• Stars
    star
    254
  • Rank 159,382 (Top 4 %)
  • Language
    Python
  • License
    GNU General Publi...
  • Created about 11 years ago
  • Updated almost 5 years ago

Reviews

There are no reviews yet. Be the first to send feedback to the community and the maintainers!

Repository Details

Parses log lines from an apache log

Parses log lines from an apache log file in (almost) any format possible

Build Status

Installation

pip install apache-log-parser

Usage

import apache_log_parser
line_parser = apache_log_parser.make_parser("%v %h %l %u %t \"%r\" %>s %b")

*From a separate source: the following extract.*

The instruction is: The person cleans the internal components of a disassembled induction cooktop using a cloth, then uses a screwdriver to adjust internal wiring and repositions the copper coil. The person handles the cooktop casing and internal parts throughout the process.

This creates & returns a function, line_parser, which accepts a line from an apache log file in that format, and will return the parsed values in a dictionary.

Example

>>> import apache_log_parser
>>> line_parser = apache_log_parser.make_parser("%h <<%P>> %t %Dus \"%r\" %>s %b  \"%{Referer}i\" \"%{User-Agent}i\" %l %u")
>>> log_line_data = line_parser('127.0.0.1 <<6113>> [16/Aug/2013:15:45:34 +0000] 1966093us "GET / HTTP/1.1" 200 3478  "https://example.com/" "Mozilla/5.0 (X11; U; Linux x86_64; en-US; rv:1.9.2.18)" - -')
>>> from pprint import pprint
>>> pprint(log_line_data)
{'pid': '6113',
 'remote_host': '127.0.0.1',
 'remote_logname': '-',
 'remote_user': '',
 'request_first_line': 'GET / HTTP/1.1',
 'request_header_referer': 'https://example.com/',
 'request_header_user_agent': 'Mozilla/5.0 (X11; U; Linux x86_64; en-US; rv:1.9.2.18)',
 'request_header_user_agent__browser__family': 'Other',
 'request_header_user_agent__browser__version_string': '',
 'request_header_user_agent__is_mobile': False,
 'request_header_user_agent__os__family': 'Linux',
 'request_header_user_agent__os__version_string': '',
 'request_http_ver': '1.1',
 'request_method': 'GET',
 'request_url': '/',
 'response_bytes_clf': '3478',
 'status': '200',
 'time_received': '[16/Aug/2013:15:45:34 +0000]',
 'time_received_datetimeobj': datetime.datetime(2013, 8, 16, 15, 45, 34),
 'time_received_isoformat': '2013-08-16T15:45:34',
 'time_received_tz_datetimeobj': datetime.datetime(2013, 8, 16, 15, 45, 34, tzinfo='0000'),
 'time_received_tz_isoformat': '2013-08-16T15:45:34+00:00',
 'time_received_utc_datetimeobj': datetime.datetime(2013, 8, 16, 15, 45, 34, tzinfo='0000'),
 'time_received_utc_isoformat': '2013-08-16T15:45:34+00:00',
 'time_us': '1966093'}

There is a at least one key/value in the returned dictionary for each apache log placeholder. Some have more than one (e.g. all the time_received*).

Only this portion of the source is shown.